Don’t call me a warrior

DON’T CALL ME A #LYMEWARRIOR. New York Magazine, The Cut, and Molly Fischer are taking so much heat for their piece about what happens when Lyme becomes an identity. Their story is NOT the whole story about Lyme, but it IS a part of it. This is something I’ve been talking about for years. You are not your illness. That does not mean your illness is not real. I had chronic debilitating horrific Lyme disease for almost a decade. I was bedridden. I almost died. We need the community support in fellow Lyme friends. Yes. We need better diagnostic testing and treatment. Yes. But I saw this “sickness culture” firsthand. I got defensive and hated every doctor, person, or journalist that suggested I was dedicating my life to Lyme. I felt like they were saying LYME ISN’T REAL. I was wrong. Finally, at some point, I stopped obsessing over the unfairness of it all, stopped talking about it, and stopped blaming everything and everyone for not getting better. It was all justified 100%, but it didn’t help me heal. It did the opposite. In my memoir, THIS IS HOW I SAVE MY LIFE, I write: “I went from an existence committed to killing Lyme to an existence committed to healing me. I had to acknowledge the parts of me that were saved when I stopped fueling the war on Lyme—for I was throwing the energy of that fight into my very own body.” I didn’t heal until I decided Lyme wasn’t me and I wasn’t Lyme.

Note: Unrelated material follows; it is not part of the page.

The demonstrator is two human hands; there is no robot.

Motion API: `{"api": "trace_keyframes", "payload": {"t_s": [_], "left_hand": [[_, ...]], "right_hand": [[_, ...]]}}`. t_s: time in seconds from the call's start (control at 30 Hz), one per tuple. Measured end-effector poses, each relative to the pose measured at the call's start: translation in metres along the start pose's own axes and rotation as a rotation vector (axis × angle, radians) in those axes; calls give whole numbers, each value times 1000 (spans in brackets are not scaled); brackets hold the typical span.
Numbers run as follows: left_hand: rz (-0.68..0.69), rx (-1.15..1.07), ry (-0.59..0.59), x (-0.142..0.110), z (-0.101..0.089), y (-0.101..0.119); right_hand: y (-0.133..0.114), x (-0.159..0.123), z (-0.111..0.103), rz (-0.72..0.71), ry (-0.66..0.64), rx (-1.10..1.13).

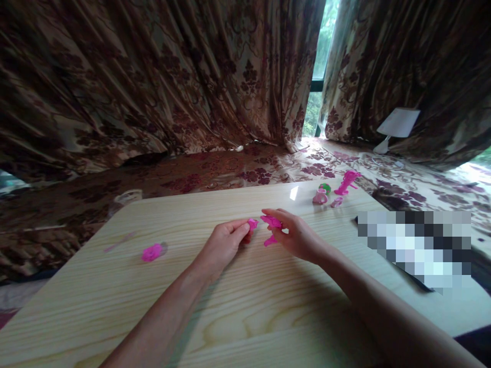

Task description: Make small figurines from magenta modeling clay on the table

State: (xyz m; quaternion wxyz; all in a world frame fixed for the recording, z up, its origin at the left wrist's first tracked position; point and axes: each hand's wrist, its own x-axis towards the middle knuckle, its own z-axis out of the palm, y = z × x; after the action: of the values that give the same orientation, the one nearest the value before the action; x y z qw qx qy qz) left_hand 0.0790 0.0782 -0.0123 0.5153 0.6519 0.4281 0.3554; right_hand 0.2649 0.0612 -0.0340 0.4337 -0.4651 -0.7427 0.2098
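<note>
Over the middle of the table, my left hand (229, 238) is closed, pinching a small bright pink plastic piece (252, 224) between thumb and fingers. Just to its right, my right hand (297, 232) is closed around a larger pink plastic piece (270, 221), which has a part sticking out below toward the left. The two pink pieces are close together with a narrow gap between them. My fingers cover much of both, so their exact kind cannot be made out. On the left of the table lies a round pink piece (152, 252) with a ruffled, flower-like shape.
Far right on the wooden table (238, 317) stand a tall pink figure (348, 182), a light pink piece (319, 196), a green round thing (325, 187) and a small pink piece (336, 202). A pixelated dark-edged object (414, 250) lies at right. A white lamp (399, 122) stands beyond.
</note>
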Motion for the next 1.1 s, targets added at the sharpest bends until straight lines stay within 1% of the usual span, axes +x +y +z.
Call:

It wasn’t my life even when I felt like it was. This is my truth. Lyme is real and so is Lyme identity. If you are struggling with any chronic illness, remember who you are: human. I know it’s so so so hard when you’re struggling. I have been there. But you have to see yourself as more than Lyme in order to get better. I say this now as someone who has been healthy now for almost as long as I was sick. You are human. You are human. You are human. You are more human than you are Lyme. The end.